• **Try it**:
Your answer should be the lines below from the one with "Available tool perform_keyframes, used" to the one with "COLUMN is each", both included, given again exactly and with nothing added.

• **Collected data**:
_ _ _
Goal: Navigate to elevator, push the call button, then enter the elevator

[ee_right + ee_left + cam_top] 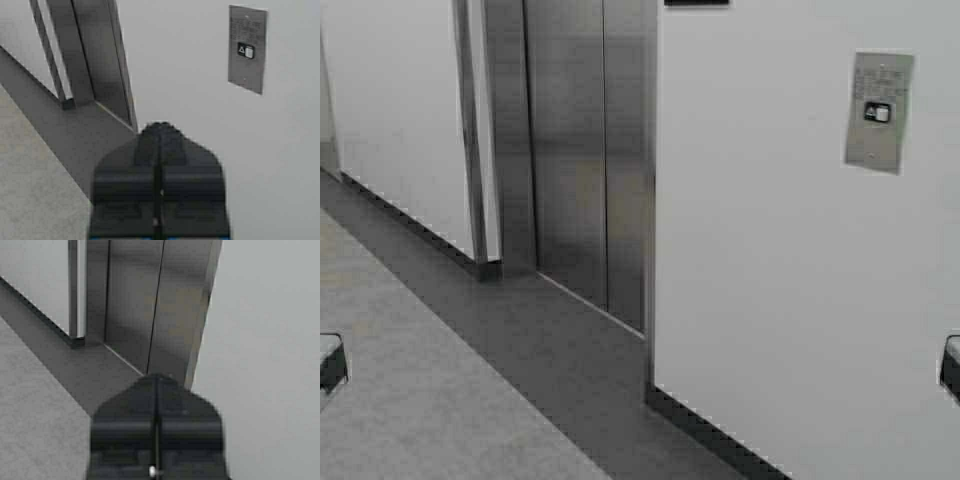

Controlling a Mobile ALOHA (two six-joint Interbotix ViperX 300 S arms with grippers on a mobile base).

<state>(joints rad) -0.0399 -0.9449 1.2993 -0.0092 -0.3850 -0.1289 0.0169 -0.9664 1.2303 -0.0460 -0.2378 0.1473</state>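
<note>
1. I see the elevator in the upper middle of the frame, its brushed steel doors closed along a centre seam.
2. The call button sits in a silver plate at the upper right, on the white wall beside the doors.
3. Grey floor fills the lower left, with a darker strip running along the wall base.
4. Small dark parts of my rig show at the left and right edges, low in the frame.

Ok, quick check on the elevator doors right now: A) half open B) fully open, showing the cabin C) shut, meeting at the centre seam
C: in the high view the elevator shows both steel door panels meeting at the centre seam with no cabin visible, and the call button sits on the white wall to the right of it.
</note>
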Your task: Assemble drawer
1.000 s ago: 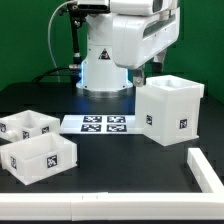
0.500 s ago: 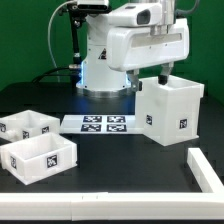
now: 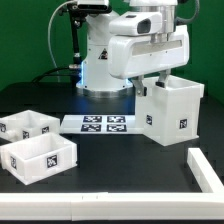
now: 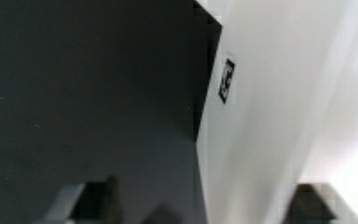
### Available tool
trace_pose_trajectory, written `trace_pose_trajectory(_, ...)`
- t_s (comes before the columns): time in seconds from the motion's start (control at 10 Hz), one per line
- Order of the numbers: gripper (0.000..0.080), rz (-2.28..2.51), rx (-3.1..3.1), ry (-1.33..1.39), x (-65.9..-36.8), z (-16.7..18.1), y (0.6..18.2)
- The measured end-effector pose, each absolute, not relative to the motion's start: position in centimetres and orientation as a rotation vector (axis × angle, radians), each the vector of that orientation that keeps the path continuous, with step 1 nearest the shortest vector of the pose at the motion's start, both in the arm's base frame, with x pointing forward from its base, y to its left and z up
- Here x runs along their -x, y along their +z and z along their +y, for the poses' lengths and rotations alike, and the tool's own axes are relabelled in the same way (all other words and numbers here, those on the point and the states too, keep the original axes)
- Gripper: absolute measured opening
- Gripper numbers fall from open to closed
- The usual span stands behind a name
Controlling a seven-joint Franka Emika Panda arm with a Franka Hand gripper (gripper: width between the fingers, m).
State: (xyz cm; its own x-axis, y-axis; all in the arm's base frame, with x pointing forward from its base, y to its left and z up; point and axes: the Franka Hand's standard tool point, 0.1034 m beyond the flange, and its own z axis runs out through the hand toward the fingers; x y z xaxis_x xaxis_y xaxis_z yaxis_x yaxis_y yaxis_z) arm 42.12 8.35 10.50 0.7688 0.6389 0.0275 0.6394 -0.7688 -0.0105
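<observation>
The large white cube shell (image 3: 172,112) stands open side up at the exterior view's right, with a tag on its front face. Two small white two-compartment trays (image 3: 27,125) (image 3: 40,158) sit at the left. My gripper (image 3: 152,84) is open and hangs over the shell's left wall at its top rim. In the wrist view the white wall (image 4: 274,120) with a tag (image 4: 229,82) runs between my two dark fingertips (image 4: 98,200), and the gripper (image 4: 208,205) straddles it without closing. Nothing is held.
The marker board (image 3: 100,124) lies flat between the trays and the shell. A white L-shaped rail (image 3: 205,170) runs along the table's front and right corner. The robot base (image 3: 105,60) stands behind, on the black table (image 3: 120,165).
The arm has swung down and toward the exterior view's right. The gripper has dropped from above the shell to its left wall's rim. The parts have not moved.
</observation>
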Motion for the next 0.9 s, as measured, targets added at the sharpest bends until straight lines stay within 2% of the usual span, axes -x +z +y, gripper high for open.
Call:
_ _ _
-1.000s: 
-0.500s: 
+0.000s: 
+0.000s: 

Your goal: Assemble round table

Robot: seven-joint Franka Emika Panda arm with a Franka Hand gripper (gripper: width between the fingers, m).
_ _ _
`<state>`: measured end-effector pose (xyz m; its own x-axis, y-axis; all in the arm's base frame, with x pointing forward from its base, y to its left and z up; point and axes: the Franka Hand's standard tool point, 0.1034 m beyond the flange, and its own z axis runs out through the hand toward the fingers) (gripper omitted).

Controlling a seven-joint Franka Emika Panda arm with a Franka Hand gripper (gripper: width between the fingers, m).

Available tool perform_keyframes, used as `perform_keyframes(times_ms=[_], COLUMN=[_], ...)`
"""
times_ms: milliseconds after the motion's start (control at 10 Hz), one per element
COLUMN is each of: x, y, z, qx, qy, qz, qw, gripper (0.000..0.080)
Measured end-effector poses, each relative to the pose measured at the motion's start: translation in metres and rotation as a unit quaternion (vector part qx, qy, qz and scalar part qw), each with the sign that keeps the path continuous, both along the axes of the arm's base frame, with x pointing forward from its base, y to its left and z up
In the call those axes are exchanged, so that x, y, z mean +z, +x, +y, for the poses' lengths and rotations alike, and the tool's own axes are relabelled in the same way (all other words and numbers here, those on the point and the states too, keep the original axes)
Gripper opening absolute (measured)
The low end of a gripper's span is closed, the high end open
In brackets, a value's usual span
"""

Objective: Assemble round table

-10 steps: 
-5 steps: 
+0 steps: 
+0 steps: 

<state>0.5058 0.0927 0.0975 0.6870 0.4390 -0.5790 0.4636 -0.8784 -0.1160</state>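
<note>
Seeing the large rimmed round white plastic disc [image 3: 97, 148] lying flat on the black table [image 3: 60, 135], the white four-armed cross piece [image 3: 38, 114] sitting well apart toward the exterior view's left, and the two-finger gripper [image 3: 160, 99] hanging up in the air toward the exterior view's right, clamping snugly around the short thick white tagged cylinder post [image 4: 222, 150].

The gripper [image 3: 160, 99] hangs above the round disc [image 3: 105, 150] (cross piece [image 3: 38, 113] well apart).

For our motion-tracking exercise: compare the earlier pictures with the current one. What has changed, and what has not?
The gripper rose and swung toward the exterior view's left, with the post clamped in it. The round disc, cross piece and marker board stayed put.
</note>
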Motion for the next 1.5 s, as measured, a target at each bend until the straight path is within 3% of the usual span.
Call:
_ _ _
• **Expected answer**:
Available tool perform_keyframes, used as `perform_keyframes(times_ms=[_], COLUMN=[_], ...)`
"""
times_ms: milliseconds after the motion's start (control at 10 Hz), one per element
COLUMN is each of: x, y, z, qx, qy, qz, qw, gripper (0.000..0.080)

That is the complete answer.